DETAILED DESCRIPTION OF THE INVENTION (al) Technical Field of the Invention The present invention relates to a semiconductor device, and in particular to α in a semiconductor device.
It relates to a structure that prevents troubles caused by wires.

(b) Background of the technology High-density and highly integrated semiconductor memories, especially dynamic random access memories (D-RAM) that store information by holding charge in their capacitances, require an ambient air configuration. So-called soft errors, in which stored information is reversed by alpha rays generated from trace amounts of radioactive elements contained in components (package components), sealing materials, etc., have become a major problem.
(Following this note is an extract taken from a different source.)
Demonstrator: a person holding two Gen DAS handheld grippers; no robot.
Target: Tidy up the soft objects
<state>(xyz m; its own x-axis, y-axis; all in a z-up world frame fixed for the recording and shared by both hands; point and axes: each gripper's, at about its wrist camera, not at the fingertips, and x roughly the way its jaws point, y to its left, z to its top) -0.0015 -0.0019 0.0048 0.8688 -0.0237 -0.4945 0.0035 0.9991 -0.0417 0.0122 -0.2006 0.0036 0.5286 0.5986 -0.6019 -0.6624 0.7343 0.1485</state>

tel PRIOR TECHNOLOGY AND PROBLEMS Therefore, as a means of preventing damage caused by the above-mentioned alpha rays, an alpha ray shielding resin film having a desired thickness is formed on the surface of a semiconductor substrate on which memory elements etc. are formed, and this resin film is A method is used to protect the functionality of the device by blocking alpha rays within the film. Conventionally, the α-ray shielding resin film is made of a single polyimide film, which is relatively easy to form a thick film, and has excellent heat resistance and insulation properties, or a polyimide film containing high-purity silicon, paraffin, etc. as a filler. was mainly used. However, in these conventional α-ray shielding resin films, the range of α-rays in the material constituting the resin film (film thickness at which the energy of incident α particles becomes i)
However, polyimide: 35 [μm], silicon = 30 [μm]
] and paraffin = about 60 [μm], so in order to sufficiently shield α rays, the film thickness fr should be 40 [μm].
It was often necessary to form the film extremely thick to about 50 [μm]. Therefore, when forming the resin film using the spin code method on a semiconductor substrate on which element formation has been completed, that is, the wafer process has been completed, the rotation speed during the spin code is reduced to 1.
If a resin film with the above thickness is formed by multiple coatings, the coating may be uneven and the alpha ray shielding effect may be insufficient. Therefore, in order to obtain a uniform film thickness, it is necessary to use a spin cord and cure the coated film. It is necessary to do this in multiple times,
The process was extremely complex.

td) Purpose of the Invention The present invention was devised in view of the above-mentioned problems, and its purpose is to provide α that has a sufficient shielding effect with a thin film that can obtain a uniform thickness with one spin code. An object of the present invention is to provide a line-shielding resin film and simplify the manufacturing process of the semiconductor device.

(el) The structure of the invention, that is, the present invention is characterized in that, in a semiconductor device, at least the upper part of a region in which a functional element is formed is covered with a resin film containing metal grains and having an insulating property.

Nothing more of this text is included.